Whilst these two studies contribute to the limited literature about BME women with breast cancer, both were conducted in Canada. It would be inappropriate to assume that the findings can be generalised to the UK, particularly as the healthcare systems in the two countries are not directly comparable; there may also be differences in culture and lifestyle (Farooq and Coleman, 2005). In addition, although Howard et al (2007) and Gurm et al (2008) provide valuable insight into the experiences of one specific BME sub-group their findings are not necessarily representative of other South Asian groups. There is considerable diversity between South Asian groups, for example, in terms of religion, language, cultural beliefs and traditions, even though they share similar ancestry (Ahmed and Lemkau, 2000).
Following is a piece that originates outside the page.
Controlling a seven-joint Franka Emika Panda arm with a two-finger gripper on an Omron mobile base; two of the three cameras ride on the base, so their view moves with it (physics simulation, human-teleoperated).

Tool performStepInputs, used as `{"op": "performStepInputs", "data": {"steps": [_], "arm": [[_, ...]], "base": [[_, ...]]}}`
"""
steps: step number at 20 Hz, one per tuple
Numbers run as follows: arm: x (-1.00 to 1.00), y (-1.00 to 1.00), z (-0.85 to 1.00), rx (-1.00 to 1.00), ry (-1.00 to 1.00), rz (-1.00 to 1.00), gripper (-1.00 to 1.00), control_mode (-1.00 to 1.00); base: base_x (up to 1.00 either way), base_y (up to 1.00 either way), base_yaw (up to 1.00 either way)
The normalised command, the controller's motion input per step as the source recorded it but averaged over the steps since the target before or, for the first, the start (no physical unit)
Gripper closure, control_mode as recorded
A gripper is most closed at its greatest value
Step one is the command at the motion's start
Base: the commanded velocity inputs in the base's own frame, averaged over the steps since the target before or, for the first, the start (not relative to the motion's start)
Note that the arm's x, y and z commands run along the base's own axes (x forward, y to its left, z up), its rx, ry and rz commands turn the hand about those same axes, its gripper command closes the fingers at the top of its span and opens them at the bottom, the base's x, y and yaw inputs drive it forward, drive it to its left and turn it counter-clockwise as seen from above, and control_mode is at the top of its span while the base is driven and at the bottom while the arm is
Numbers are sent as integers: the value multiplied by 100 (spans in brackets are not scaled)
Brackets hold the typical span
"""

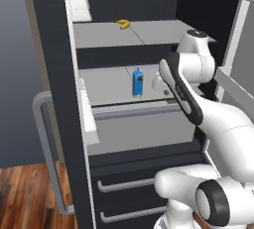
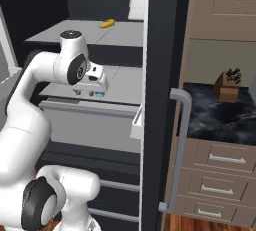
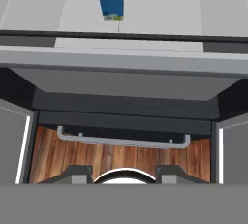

Breast cancer research amongst the BME population in the UK is scarce (Banning, 2011). To date, only two UK-based studies have explored this phenomenon (Blows et al, 2009; Patel et al, 2014). Patel et al (2014) interviewed 22 Black and South Asian breast cancer survivors and highlighted the importance of social support, spirituality and body image concerns resulting from treatment. Women’s experiences were also influenced by socio-cultural norms and beliefs. Similarly, Blows et al (2009) conducted focus group interviews with 20 Black and South Asian women, and also described how social support, body image, and cultural influences, such as taboos about cancer, affected the women’s experiences. Furthermore, women expressed a preference for wanting to communicate with healthcare professionals and other breast cancer survivors in their mother-tongue. However a limitation of both these studies, and of most other research with BME groups, is that they excluded potential participants who were not proficient in the English language. These people are often excluded from research due to language barriers and practical reasons, such as the cost of and difficulty in using interpreters or validating questionnaires in other languages (Blows et al, 2009; Stirland et al, 2011). This is unfortunate as women with Limited English Proficiency (LEP) may encounter barriers to accessing healthcare services which can hinder their ability to communicate their concerns and health problems clearly, or lead them to avoid seeking medical advice entirely (Deepak, 2004).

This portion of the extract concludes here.